EXERCISE OBJECTIVE: Print the whole listing, keeping every line exactly as given.

SUPPLIED RECORDS:
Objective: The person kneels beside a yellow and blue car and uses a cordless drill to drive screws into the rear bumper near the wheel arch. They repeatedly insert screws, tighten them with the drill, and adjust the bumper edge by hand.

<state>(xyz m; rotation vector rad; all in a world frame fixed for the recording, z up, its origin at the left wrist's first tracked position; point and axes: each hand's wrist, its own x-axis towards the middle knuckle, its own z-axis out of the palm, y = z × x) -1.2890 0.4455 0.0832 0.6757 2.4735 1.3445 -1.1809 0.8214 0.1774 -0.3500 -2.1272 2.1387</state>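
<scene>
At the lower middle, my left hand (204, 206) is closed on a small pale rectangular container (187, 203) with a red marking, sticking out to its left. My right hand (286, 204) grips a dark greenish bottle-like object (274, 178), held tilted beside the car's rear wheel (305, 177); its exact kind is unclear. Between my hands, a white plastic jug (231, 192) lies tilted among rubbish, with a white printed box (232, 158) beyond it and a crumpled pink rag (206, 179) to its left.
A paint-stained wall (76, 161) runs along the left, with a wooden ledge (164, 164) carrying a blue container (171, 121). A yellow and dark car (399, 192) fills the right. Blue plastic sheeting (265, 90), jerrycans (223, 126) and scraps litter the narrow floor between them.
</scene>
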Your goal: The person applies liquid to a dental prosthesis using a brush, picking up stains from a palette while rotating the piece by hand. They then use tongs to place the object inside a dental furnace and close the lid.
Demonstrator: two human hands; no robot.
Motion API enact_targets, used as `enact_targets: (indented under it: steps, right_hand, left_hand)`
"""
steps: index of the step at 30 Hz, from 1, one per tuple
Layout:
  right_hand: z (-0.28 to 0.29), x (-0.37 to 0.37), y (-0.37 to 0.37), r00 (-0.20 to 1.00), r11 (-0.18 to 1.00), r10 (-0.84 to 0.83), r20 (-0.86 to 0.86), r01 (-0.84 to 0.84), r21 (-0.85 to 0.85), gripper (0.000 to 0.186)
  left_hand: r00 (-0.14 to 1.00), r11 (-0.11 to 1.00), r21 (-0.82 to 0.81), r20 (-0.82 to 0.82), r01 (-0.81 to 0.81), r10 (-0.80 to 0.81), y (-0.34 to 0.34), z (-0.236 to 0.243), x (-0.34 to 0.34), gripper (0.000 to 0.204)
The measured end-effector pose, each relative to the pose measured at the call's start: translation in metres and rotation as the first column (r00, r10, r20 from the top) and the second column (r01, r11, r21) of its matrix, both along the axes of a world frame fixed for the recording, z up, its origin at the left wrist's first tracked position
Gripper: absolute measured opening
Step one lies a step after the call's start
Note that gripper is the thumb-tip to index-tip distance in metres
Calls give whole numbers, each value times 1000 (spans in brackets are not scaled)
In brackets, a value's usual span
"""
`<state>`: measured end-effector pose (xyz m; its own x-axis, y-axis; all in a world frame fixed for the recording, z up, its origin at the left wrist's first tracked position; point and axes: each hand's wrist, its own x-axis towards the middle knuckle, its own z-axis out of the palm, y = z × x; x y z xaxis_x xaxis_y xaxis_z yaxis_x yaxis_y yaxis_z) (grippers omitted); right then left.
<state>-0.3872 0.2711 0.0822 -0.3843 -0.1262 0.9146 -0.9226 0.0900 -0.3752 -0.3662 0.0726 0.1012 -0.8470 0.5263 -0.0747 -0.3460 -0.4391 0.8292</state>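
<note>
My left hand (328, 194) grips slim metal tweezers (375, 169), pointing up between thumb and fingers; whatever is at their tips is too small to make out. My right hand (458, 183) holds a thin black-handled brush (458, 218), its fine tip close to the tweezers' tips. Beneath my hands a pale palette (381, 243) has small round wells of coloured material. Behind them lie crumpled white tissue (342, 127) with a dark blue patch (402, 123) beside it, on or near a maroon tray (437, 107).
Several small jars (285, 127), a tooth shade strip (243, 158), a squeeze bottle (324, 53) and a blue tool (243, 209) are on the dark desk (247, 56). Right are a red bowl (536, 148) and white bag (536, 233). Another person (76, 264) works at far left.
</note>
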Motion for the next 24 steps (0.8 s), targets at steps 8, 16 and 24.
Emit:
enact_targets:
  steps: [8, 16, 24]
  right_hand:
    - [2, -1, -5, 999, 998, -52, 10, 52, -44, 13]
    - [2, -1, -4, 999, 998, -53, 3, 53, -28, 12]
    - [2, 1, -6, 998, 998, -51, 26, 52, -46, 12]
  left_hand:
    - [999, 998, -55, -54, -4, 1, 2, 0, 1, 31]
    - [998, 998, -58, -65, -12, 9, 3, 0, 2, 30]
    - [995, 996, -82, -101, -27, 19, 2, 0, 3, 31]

ANSWER AREA:
Objective: The person kneels beside a yellow and blue car and uses a cordless drill to drive screws into the rear bumper near the wheel arch. They repeatedly insert screws, tighten them with the drill, and adjust the bumper edge by hand.

<state>(xyz m; rotation vector rad; all in a world frame fixed for the recording, z up, its origin at the left wrist's first tracked position; point and axes: each hand's wrist, its own x-axis towards the middle knuckle, its own z-axis out of the palm, y = z × x) -1.2890 0.4455 0.0832 0.6757 2.4735 1.3445 -1.1809 0.8214 0.1774 -0.3500 -2.1272 2.1387</state>
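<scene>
At the lower middle, my left hand (204, 206) is closed on a small pale rectangular container (187, 203) with a red marking, sticking out to its left. My right hand (286, 204) grips a dark greenish bottle-like object (274, 178), held tilted beside the car's rear wheel (305, 177); its exact kind is unclear. Between my hands, a white plastic jug (231, 192) lies tilted among rubbish, with a white printed box (232, 158) beyond it and a crumpled pink rag (206, 179) to its left.
A paint-stained wall (76, 161) runs along the left, with a wooden ledge (164, 164) carrying a blue container (171, 121). A yellow and dark car (399, 192) fills the right. Blue plastic sheeting (265, 90), jerrycans (223, 126) and scraps litter the narrow floor between them.
</scene>
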Your goal: The person applies liquid to a dental prosthesis using a brush, picking up stains from a palette while rotating the piece by hand. They then use tongs to place the object inside a dental furnace and close the lid.
Demonstrator: two human hands; no robot.
Motion API enact_targets, used as `enact_targets: (indented under it: steps, right_hand, left_hand)`
"""
steps: index of the step at 30 Hz, from 1, one per tuple
Layout:
  right_hand: z (-0.28 to 0.29), x (-0.37 to 0.37), y (-0.37 to 0.37), r00 (-0.20 to 1.00), r11 (-0.18 to 1.00), r10 (-0.84 to 0.83), r20 (-0.86 to 0.86), r01 (-0.84 to 0.84), r21 (-0.85 to 0.85), gripper (0.000 to 0.186)
  left_hand: r00 (-0.14 to 1.00), r11 (-0.11 to 1.00), r21 (-0.82 to 0.81), r20 (-0.82 to 0.82), r01 (-0.81 to 0.81), r10 (-0.80 to 0.81), y (-0.34 to 0.34), z (-0.236 to 0.243), x (-0.34 to 0.34), gripper (0.000 to 0.204)
The measured end-effector pose, each relative to the pose measured at the call's start: translation in metres and rotation as the first column (r00, r10, r20 from the top) and the second column (r01, r11, r21) of its matrix, both along the axes of a world frame fixed for the recording, z up, its origin at the left wrist's first tracked position
Gripper: absolute measured opening
Step one lies a step after the call's start
Note that gripper is the thumb-tip to index-tip distance in metres
Calls give whole numbers, each value times 1000 (spans in brackets are not scaled)
In brackets, a value's usual span
"""
`<state>`: measured end-effector pose (xyz m; its own x-axis, y-axis; all in a world frame fixed for the recording, z up, its origin at the left wrist's first tracked position; point and axes: each hand's wrist, its own x-axis towards the middle knuckle, its own z-axis out of the palm, y = z × x; x y z xaxis_x xaxis_y xaxis_z yaxis_x yaxis_y yaxis_z) (grippers omitted); right then left.
<state>-0.3872 0.2711 0.0822 -0.3843 -0.1262 0.9146 -0.9226 0.0900 -0.3752 -0.3662 0.0726 0.1012 -0.8470 0.5263 -0.0747 -0.3460 -0.4391 0.8292</state>
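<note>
My left hand (328, 194) grips slim metal tweezers (375, 169), pointing up between thumb and fingers; whatever is at their tips is too small to make out. My right hand (458, 183) holds a thin black-handled brush (458, 218), its fine tip close to the tweezers' tips. Beneath my hands a pale palette (381, 243) has small round wells of coloured material. Behind them lie crumpled white tissue (342, 127) with a dark blue patch (402, 123) beside it, on or near a maroon tray (437, 107).
Several small jars (285, 127), a tooth shade strip (243, 158), a squeeze bottle (324, 53) and a blue tool (243, 209) are on the dark desk (247, 56). Right are a red bowl (536, 148) and white bag (536, 233). Another person (76, 264) works at far left.
</note>
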Motion for the next 24 steps (0.8 s), targets at steps 8, 16 and 24.
Emit:
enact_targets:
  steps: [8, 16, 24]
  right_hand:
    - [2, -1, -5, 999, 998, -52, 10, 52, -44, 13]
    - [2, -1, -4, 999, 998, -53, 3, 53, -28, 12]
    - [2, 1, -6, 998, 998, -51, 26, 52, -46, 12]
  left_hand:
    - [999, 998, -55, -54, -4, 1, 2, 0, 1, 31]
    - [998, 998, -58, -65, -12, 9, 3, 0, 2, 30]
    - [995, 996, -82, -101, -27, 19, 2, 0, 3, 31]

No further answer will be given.